Lambda functions will be kept “warm” for a while after invoking them. Non-VPC functions will be warm for 5 minutes, and VPC functions will be warm for 15 minutes. During this period, if the function is called again, it will respond immediately. This is great for services that experience consistent, regular traffic.
However, if your code hasn’t run in a while, or if it needs to scale up and run multiple concurrent functions, it will be started from scratch. According to analysis from AWS, cold starts occur in under 1% of requests in production workloads, which is acceptable for many scenarios.
However, depending on the runtime you use (Java and .NET both take a while to JIT compile), a cold start could delay function invocation by multiple seconds. This can be unacceptable for latency-sensitive applications.
No More Cold Starts
Lambda’s Provisioned Concurrency mode can help solve this problem. You can think of it like reserved instances for Lambda functions—you are essentially reserving a certain amount of capacity, and a Lambda function will be kept warm for the whole period.
This has major benefits, including the nearly complete removal of startup costs. You actually won’t have to worry about initialization code optimization at all, since it will run once and stay running. This is a major benefit for JIT compiled languages like Java and C#/.NET, which can have large binaries and startup times to load them.
Compared to the prior example, where functions are started cold, provisioned concurrency starts them all in advance and keeps them warm. When an invocation is needed, Lambda will use the warm functions to execute it.
However, it does come with its own drawbacks. Due to how Lambda selects versions for functions, provisioned concurrency does not work with the $LATEST tag. You will need to make a new alias, provision concurrency for that alias, and then update it when the version changes.
It’s also important to understand that despite making the function run for long periods of time, provisioned concurrency does not make your application stateful. Lambda functions can and will be destroyed, and you should not treat them like an EC2 server.
How Much Does Provisioned Concurrency Cost?
The answer to this depends on how often your function is executed, and how often you see multiple execution environments being created to meet parallel demand.

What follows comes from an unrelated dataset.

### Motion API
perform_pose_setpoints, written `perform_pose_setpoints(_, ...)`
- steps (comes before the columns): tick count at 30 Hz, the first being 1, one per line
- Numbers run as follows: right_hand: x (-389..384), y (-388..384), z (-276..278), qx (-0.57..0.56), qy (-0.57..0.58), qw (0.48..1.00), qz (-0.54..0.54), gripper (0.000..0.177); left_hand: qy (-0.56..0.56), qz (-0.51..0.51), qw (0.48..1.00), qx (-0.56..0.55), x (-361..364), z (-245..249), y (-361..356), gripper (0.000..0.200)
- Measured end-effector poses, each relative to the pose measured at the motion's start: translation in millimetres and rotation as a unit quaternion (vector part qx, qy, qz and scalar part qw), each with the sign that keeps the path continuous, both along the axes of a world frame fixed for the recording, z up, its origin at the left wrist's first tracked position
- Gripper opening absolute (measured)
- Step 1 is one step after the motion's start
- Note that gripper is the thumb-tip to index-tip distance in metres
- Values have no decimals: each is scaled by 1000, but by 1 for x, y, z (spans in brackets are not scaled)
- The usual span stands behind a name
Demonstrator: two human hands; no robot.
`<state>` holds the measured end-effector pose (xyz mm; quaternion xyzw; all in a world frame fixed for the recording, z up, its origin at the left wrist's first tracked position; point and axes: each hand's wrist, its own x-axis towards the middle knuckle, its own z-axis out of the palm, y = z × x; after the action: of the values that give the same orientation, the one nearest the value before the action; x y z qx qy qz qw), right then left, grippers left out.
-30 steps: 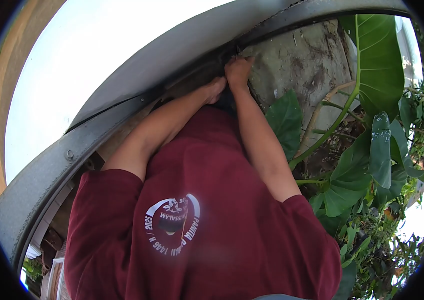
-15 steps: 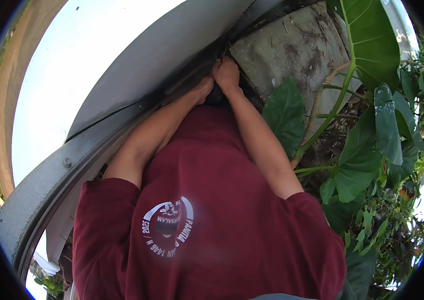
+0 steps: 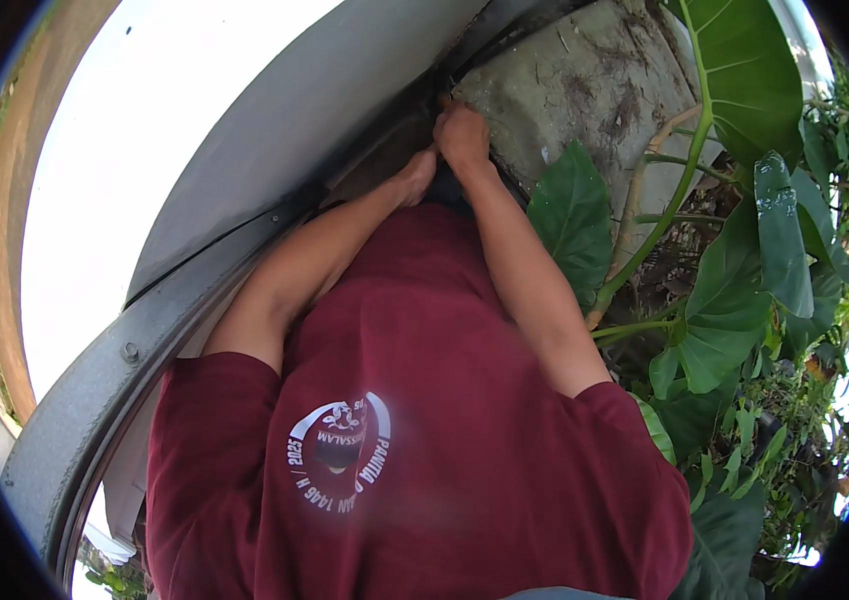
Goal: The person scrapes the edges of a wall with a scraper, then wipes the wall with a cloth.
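Note:
My left hand (image 3: 418,176) is closed, its fingers pressed together just below and left of my right hand. Curled into a grip, my right hand (image 3: 462,136) is at the near corner of a stained grey slab (image 3: 569,90), beside the dark edge of a curved metal panel (image 3: 294,100). What either hand holds is too small or hidden to make out. Both forearms reach forward from a maroon shirt (image 3: 424,400).
A grey metal rim with a bolt (image 3: 130,351) curves along the left. Large green leaves (image 3: 572,215) and a thick stem (image 3: 694,170) stand close to my right arm. More foliage (image 3: 744,440) fills the lower right.
My right hand has moved slightly right and down, and its fingers are a little farther from my left hand. The surroundings have shifted slightly in view.

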<state>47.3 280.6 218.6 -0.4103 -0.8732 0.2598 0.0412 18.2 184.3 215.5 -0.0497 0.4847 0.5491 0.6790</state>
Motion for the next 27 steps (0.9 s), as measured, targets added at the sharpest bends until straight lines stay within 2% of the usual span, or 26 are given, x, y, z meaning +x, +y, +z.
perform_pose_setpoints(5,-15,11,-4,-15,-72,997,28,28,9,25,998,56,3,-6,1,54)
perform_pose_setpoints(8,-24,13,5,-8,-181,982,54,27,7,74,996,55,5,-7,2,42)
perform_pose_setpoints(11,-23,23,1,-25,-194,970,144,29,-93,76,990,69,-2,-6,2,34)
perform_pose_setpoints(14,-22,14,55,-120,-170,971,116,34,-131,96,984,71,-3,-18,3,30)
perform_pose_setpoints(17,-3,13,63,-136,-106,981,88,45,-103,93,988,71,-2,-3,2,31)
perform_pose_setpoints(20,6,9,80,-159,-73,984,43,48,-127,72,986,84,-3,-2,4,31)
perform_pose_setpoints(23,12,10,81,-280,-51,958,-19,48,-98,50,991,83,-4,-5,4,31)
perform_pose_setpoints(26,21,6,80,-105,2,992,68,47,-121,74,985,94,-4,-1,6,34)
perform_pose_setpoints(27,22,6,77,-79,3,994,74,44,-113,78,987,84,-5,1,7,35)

The primary number to worry about for provisioned concurrency is the number of function executions running at the same time. For example, if you have a function that is called ten times per second, and each call lasts 500ms, that function will have on average 5 concurrent executions per second.
Overall, provisioned concurrency doesn’t cost much more than regular Lambda functions. You can use AWS’s Pricing Calculator to figure out how much it will cost you personally. For example, a Lambda called 10 times per second, with a 500ms invocation time and 256mb of memory will cost $60 a month to run.
However, that same function, but with 10 provisioned executions, comes out to a little bit more at $64.50 per month. Overall, it’s likely a small 5-10% increase in cost, depending on usage.
However, provisioned concurrency is actually cheaper per GB-second of usage. This means that if you’re consistently running very close to 100% usage, it can be cheaper to reserve concurrency than using regular Lambda pricing. This largely comes down to the fact that it is overall cheaper to reduce the amount of time Lambdas spend in initialization code.